#### [Exercise]
Give back, exactly and with nothing added, the lines that run from the one containing "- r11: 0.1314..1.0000" to the final line below.

■ ■ ■

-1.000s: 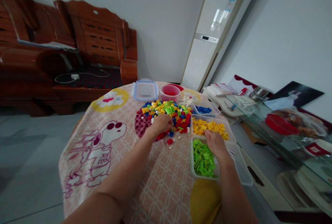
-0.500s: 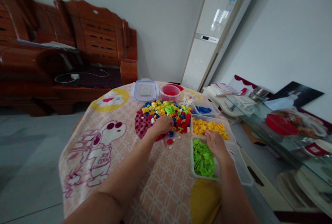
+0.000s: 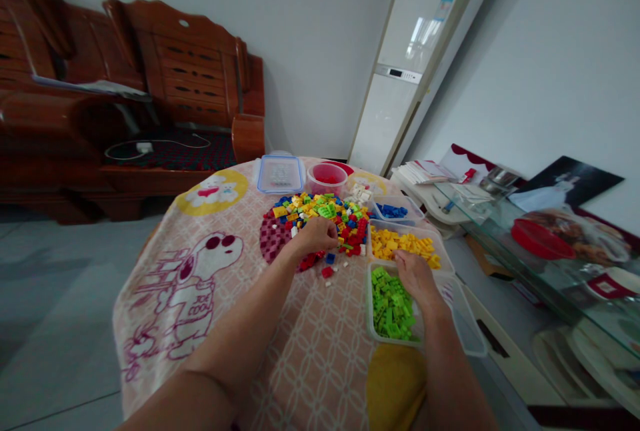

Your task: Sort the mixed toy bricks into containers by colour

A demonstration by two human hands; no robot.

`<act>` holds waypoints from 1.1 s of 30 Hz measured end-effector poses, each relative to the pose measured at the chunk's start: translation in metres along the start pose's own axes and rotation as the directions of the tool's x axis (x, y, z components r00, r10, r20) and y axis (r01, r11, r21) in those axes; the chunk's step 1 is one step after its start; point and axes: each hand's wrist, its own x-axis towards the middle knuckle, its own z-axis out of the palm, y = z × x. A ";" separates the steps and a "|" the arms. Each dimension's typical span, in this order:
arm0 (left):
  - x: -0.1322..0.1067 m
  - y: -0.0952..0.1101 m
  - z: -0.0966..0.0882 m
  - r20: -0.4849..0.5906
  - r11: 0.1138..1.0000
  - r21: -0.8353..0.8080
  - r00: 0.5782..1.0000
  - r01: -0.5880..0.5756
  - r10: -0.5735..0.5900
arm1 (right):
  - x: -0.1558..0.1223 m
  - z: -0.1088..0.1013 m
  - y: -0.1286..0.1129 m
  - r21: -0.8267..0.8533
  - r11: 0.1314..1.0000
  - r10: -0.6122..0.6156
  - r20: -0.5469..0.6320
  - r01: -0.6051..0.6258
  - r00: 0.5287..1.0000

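Observation:
A heap of mixed coloured toy bricks (image 3: 327, 218) lies on a round table under a cartoon-dog cloth (image 3: 200, 284). My left hand (image 3: 315, 236) rests on the heap's near edge, fingers curled in a pinch among the bricks; what they hold is hidden. My right hand (image 3: 415, 274) rests palm down over the clear tray of green bricks (image 3: 390, 308), fingertips at the rim of the tray of yellow bricks (image 3: 405, 244). A few loose bricks (image 3: 327, 272) lie on the cloth just near the heap.
Farther back stand a tray of blue bricks (image 3: 395, 211), a round tub of red bricks (image 3: 327, 179), a clear lidded box (image 3: 280, 173) and some white bricks (image 3: 359, 193). A wooden sofa (image 3: 125, 104) is at left, a glass table (image 3: 525, 238) at right, a tall air conditioner (image 3: 410, 58) behind.
My left hand has shifted slightly right and farther into the heap, its fingers closing. My right hand has stayed where it was.

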 end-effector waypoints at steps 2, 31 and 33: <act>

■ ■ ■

#### [Worked solution]
  - r11: 0.1314..1.0000
  - r10: -0.6122..0.6156
  - r20: -0.5469..0.6320
  - r01: -0.6051..0.6258
  - r00: 0.5287..1.0000

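Observation:
A heap of mixed coloured toy bricks (image 3: 327, 218) lies on a round table under a cartoon-dog cloth (image 3: 200, 284). My left hand (image 3: 315, 236) rests on the heap's near edge, fingers curled in a pinch among the bricks; what they hold is hidden. My right hand (image 3: 415, 274) rests palm down over the clear tray of green bricks (image 3: 390, 308), fingertips at the rim of the tray of yellow bricks (image 3: 405, 244). A few loose bricks (image 3: 327, 272) lie on the cloth just near the heap.
Farther back stand a tray of blue bricks (image 3: 395, 211), a round tub of red bricks (image 3: 327, 179), a clear lidded box (image 3: 280, 173) and some white bricks (image 3: 359, 193). A wooden sofa (image 3: 125, 104) is at left, a glass table (image 3: 525, 238) at right, a tall air conditioner (image 3: 410, 58) behind.
My left hand has shifted slightly right and farther into the heap, its fingers closing. My right hand has stayed where it was.
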
 end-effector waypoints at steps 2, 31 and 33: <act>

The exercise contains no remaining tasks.